**WHAT YOU SHOULD DO:** Below is a listing. Quote from it, exactly, the lines from the one containing "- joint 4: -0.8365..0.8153" down to the one containing "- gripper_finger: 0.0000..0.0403", both ends included, and nothing else.

------------------------------------

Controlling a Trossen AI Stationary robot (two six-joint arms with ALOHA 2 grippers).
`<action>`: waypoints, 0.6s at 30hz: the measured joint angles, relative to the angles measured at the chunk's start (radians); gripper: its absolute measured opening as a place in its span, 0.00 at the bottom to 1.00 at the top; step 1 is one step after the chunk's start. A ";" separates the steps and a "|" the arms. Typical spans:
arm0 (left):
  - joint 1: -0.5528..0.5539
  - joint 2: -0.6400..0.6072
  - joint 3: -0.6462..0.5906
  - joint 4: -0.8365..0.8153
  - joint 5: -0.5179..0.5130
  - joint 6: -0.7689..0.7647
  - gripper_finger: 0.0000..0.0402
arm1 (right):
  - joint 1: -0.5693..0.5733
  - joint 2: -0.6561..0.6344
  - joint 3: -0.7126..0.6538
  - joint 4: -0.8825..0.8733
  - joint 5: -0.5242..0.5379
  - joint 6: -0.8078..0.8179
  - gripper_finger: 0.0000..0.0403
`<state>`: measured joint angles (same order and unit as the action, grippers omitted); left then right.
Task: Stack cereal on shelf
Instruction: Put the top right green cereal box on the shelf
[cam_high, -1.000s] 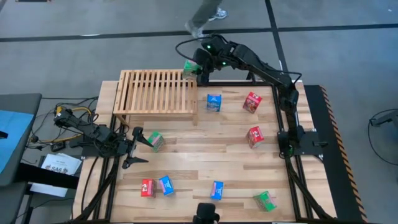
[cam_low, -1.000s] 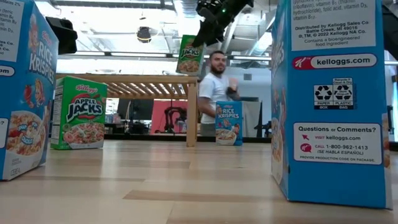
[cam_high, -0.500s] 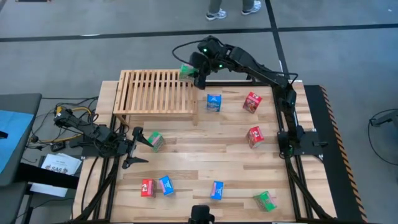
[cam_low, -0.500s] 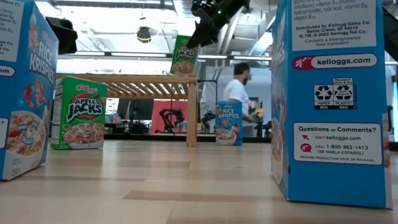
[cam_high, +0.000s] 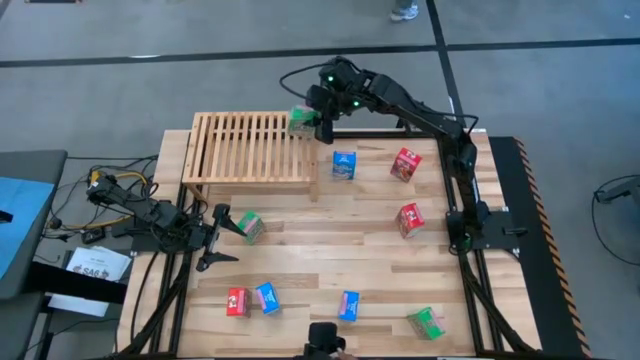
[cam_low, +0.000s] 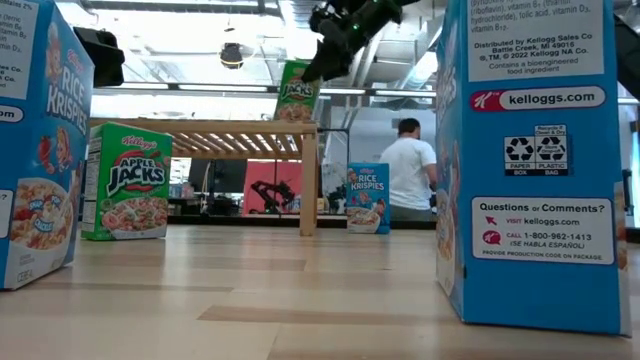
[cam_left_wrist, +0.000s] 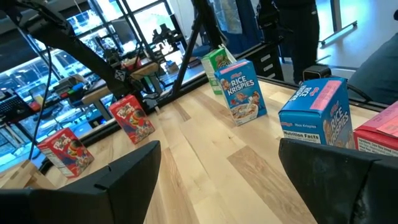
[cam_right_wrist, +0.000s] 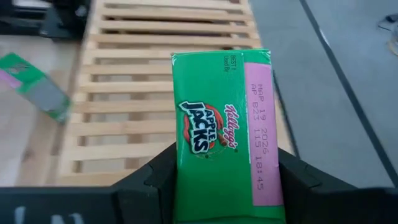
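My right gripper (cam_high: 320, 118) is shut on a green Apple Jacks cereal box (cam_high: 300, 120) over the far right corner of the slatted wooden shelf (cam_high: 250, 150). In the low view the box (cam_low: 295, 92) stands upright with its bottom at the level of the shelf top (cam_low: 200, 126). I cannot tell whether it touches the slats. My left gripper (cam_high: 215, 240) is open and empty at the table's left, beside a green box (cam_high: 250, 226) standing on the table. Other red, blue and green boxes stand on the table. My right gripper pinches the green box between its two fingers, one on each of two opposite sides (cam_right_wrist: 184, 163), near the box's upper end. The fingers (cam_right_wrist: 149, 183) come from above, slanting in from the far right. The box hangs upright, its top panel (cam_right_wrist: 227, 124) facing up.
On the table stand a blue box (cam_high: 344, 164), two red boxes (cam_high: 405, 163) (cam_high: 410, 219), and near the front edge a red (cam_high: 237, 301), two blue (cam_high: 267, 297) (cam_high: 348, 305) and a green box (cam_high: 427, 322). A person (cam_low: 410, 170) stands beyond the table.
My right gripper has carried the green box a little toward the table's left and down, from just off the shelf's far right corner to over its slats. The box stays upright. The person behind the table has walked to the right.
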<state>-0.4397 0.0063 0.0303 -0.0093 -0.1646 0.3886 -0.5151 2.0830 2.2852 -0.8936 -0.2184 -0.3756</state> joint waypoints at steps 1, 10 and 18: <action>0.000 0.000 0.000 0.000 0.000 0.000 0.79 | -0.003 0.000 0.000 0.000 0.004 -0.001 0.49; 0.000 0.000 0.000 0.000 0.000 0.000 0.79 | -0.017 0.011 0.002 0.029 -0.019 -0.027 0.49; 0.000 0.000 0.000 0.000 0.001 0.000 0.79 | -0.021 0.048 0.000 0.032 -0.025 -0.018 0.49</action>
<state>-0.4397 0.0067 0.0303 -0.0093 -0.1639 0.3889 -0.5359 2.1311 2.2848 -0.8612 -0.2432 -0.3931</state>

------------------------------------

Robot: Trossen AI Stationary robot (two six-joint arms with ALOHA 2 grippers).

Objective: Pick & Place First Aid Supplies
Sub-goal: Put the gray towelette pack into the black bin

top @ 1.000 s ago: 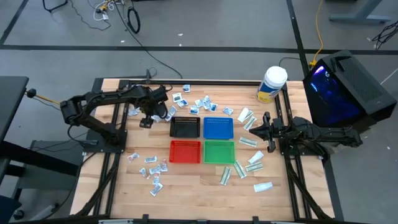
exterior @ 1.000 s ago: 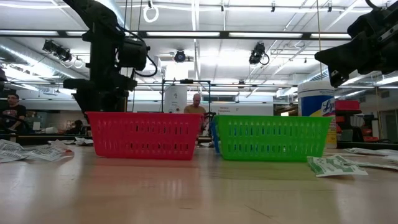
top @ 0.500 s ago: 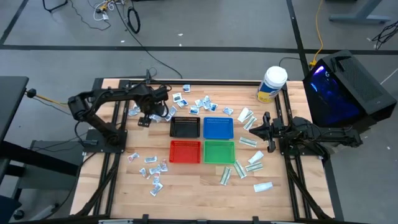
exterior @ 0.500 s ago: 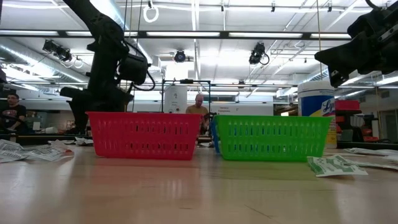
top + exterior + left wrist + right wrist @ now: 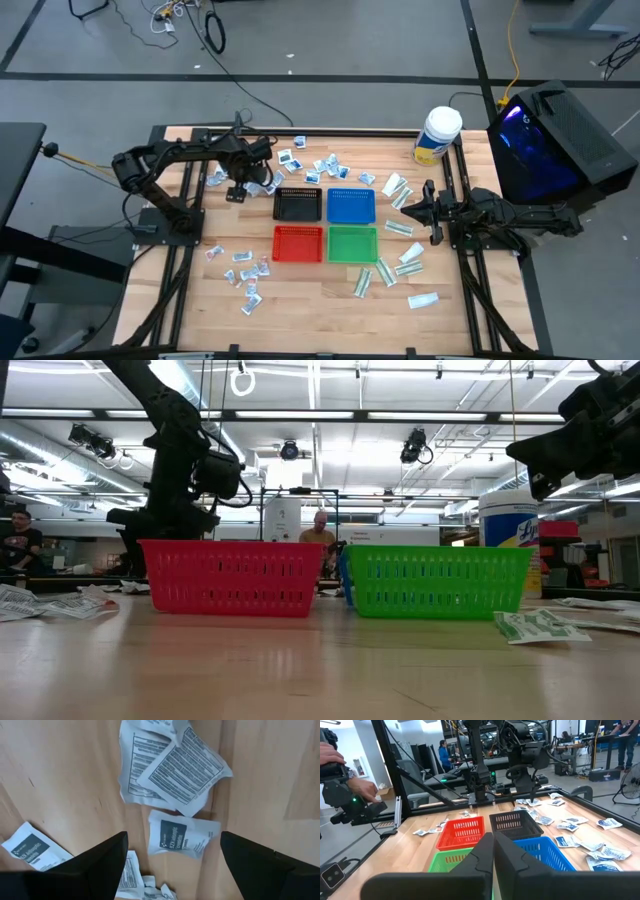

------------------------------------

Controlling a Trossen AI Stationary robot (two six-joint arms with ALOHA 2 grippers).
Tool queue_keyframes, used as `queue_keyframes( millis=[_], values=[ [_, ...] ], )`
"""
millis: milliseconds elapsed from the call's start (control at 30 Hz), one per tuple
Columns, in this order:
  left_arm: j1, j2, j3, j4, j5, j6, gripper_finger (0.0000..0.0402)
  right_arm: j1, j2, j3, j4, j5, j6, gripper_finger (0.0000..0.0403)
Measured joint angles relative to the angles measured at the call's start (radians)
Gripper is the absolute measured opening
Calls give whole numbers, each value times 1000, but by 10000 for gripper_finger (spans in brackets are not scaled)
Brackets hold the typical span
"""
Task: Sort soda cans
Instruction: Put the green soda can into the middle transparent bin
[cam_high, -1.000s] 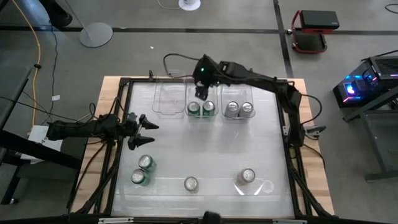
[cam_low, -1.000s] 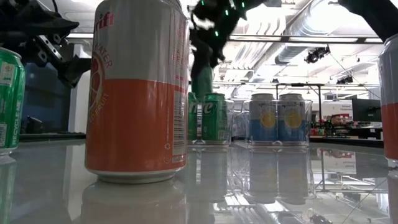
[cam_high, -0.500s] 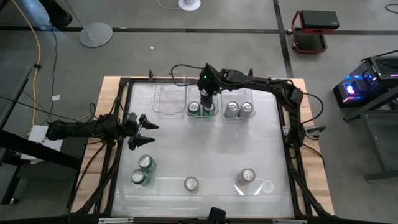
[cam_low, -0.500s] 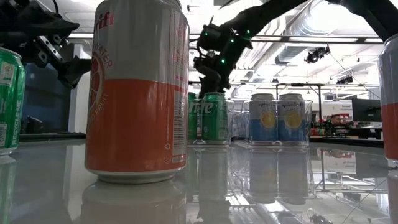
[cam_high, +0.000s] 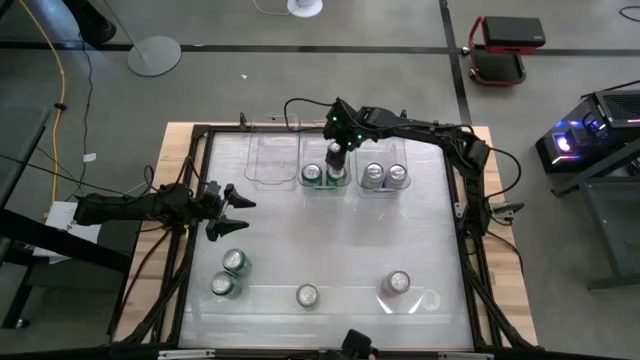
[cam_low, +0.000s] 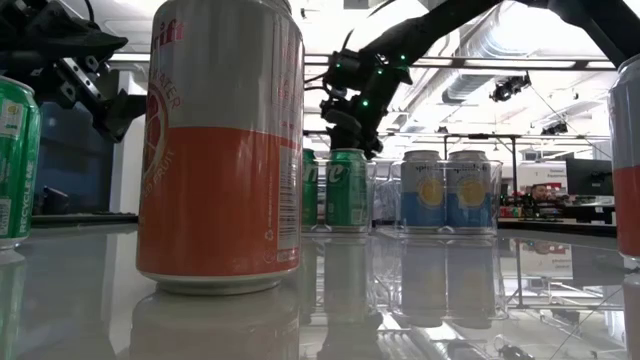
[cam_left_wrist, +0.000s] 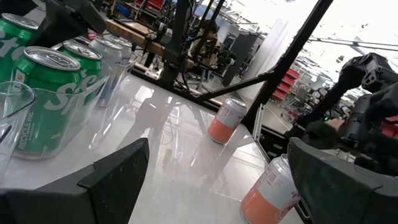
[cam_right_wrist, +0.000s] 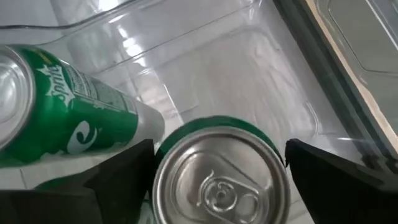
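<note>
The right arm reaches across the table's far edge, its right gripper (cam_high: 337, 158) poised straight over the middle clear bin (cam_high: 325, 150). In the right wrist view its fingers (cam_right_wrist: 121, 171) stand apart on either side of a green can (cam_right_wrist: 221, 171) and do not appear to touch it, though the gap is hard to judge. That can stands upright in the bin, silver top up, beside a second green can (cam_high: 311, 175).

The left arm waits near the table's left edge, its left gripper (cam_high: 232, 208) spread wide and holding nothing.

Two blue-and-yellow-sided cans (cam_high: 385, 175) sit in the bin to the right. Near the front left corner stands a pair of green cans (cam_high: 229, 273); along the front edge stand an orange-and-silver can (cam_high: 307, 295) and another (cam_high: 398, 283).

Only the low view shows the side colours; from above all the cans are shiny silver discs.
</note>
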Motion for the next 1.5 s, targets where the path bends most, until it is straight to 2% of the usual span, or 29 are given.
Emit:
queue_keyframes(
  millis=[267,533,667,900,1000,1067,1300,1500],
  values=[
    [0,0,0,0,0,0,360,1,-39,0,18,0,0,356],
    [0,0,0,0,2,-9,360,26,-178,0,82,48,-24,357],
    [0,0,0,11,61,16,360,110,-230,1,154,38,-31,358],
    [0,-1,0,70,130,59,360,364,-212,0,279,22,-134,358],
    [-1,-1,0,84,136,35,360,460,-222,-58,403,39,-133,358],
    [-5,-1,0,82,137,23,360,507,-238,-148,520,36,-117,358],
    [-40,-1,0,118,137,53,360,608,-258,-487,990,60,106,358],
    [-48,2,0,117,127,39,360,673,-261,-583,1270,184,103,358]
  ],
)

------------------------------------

**FINAL ANSWER:**
  - joint 4: -0.8365..0.8153
  - joint 5: -0.5179..0.5130
  - joint 6: -0.7689..0.7647
  - gripper_finger: 0.0000..0.0402
arm1 (right):
  - joint 1: -0.5693..0.5733
  - joint 2: -0.6561..0.6344
  - joint 3: -0.7126..0.6538
  - joint 4: -0.8825..0.8733
  - joint 5: -0.5242..0.5379
  - joint 6: -0.8078..0.8179
  - gripper_finger: 0.0000..0.0403

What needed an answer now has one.